▶ _Task to carry out_:
Your job is to retype the whole listing exactly.

________________

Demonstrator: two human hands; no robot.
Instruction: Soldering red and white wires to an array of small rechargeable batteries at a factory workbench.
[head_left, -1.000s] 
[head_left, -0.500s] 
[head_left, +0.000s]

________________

▶ _Exercise solution_:
Demonstrator: two human hands; no robot.
Instruction: Soldering red and white wires to an array of small rechargeable batteries at a factory workbench.
[head_left, -1.000s] 
[head_left, -0.500s] 
[head_left, +0.000s]

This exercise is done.